Exercise details = Unless a line falls after the one with "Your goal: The", retype it exactly from the records below; leave out all pictures.

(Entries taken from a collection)
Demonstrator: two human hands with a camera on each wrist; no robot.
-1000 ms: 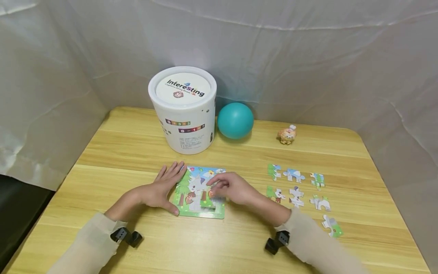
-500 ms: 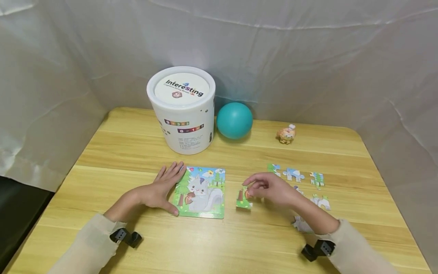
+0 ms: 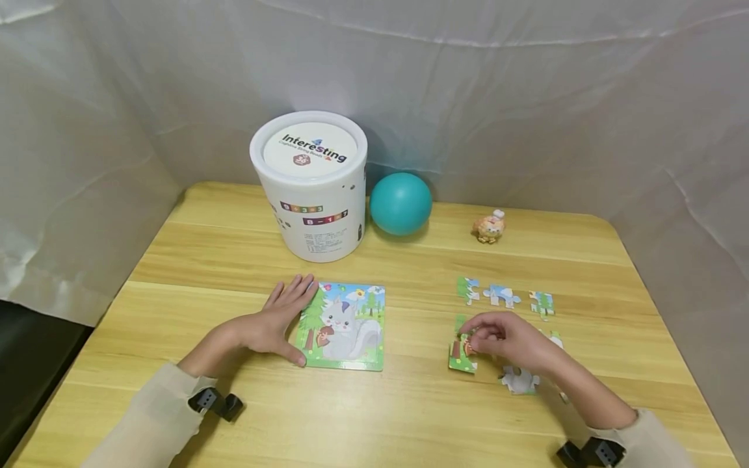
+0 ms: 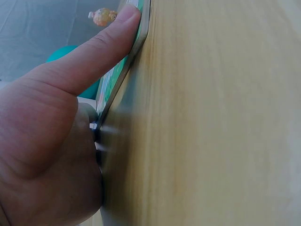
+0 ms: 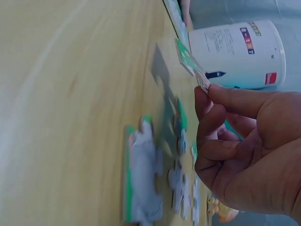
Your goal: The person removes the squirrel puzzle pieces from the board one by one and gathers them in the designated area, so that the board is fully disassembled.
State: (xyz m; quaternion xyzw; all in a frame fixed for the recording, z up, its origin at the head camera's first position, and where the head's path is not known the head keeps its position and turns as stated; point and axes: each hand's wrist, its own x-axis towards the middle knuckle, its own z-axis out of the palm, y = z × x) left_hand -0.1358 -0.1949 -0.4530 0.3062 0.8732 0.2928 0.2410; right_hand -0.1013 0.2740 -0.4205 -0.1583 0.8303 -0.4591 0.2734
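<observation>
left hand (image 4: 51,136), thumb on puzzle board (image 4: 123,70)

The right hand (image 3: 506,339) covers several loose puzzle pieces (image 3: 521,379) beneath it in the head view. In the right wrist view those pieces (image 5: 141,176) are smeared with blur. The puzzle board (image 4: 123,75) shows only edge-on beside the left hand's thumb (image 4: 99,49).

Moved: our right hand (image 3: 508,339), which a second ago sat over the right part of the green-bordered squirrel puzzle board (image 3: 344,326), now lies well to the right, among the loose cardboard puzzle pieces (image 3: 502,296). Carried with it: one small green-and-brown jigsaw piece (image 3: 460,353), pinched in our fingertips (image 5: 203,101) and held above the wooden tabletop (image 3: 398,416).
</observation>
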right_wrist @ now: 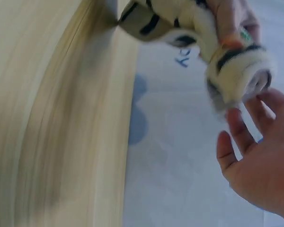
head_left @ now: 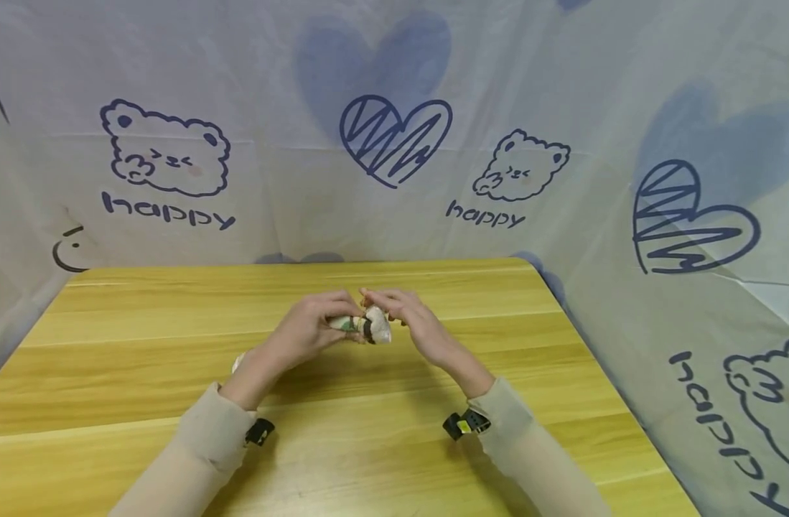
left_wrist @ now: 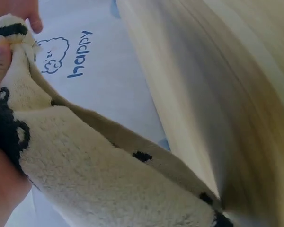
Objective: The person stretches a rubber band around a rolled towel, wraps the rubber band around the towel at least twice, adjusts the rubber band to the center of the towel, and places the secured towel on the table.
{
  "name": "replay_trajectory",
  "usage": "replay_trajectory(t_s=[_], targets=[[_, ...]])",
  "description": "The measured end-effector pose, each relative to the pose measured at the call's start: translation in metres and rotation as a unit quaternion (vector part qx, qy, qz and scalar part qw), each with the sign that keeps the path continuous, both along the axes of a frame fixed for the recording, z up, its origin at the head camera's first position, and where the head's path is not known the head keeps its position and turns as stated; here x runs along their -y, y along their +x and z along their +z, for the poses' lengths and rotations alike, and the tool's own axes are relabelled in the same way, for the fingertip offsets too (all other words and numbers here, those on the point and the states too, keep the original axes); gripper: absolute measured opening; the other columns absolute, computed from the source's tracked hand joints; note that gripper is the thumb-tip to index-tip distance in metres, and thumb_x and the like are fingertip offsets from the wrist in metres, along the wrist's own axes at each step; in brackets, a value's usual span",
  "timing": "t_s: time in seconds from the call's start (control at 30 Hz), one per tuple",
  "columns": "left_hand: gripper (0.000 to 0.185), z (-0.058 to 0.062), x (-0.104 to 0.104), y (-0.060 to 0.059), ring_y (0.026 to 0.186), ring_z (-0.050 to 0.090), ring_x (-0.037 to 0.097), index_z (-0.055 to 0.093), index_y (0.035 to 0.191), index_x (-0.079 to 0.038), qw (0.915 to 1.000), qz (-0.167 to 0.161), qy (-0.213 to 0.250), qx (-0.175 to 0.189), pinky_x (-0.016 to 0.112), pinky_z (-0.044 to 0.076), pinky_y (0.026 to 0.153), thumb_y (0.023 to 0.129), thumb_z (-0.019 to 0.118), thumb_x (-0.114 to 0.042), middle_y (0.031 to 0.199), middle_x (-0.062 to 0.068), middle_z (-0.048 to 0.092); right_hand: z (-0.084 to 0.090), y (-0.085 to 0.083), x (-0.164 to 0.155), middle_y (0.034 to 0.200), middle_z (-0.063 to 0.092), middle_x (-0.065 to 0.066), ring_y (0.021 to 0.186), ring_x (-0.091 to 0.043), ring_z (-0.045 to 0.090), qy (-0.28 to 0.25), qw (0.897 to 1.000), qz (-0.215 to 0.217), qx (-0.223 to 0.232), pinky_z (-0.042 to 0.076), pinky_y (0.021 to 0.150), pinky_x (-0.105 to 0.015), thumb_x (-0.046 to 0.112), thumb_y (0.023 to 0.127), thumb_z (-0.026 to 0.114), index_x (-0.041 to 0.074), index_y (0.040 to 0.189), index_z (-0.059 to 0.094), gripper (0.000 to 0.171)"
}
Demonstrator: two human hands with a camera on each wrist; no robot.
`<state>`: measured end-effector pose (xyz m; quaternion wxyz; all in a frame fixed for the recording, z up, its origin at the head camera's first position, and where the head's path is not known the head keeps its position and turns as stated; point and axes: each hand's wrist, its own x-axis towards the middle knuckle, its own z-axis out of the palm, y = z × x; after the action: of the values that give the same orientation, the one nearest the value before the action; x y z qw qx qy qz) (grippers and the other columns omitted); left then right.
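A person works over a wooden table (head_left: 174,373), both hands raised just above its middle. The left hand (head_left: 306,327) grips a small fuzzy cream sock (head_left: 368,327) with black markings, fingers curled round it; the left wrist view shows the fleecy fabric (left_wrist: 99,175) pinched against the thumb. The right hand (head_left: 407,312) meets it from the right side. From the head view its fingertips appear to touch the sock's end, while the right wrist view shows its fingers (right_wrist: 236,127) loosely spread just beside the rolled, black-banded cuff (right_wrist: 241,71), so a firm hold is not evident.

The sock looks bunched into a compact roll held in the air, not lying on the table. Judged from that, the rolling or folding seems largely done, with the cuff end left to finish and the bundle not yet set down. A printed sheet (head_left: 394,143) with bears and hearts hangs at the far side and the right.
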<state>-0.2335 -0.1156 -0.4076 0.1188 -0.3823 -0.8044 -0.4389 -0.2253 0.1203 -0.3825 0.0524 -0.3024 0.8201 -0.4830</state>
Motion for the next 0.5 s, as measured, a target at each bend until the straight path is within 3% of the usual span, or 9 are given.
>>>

Completed exercise =
Demonstrator: two human hands with a camera on each wrist; no robot.
-1000 ms: 
-500 ms: 
+0 ms: 
+0 ms: 
+0 ms: 
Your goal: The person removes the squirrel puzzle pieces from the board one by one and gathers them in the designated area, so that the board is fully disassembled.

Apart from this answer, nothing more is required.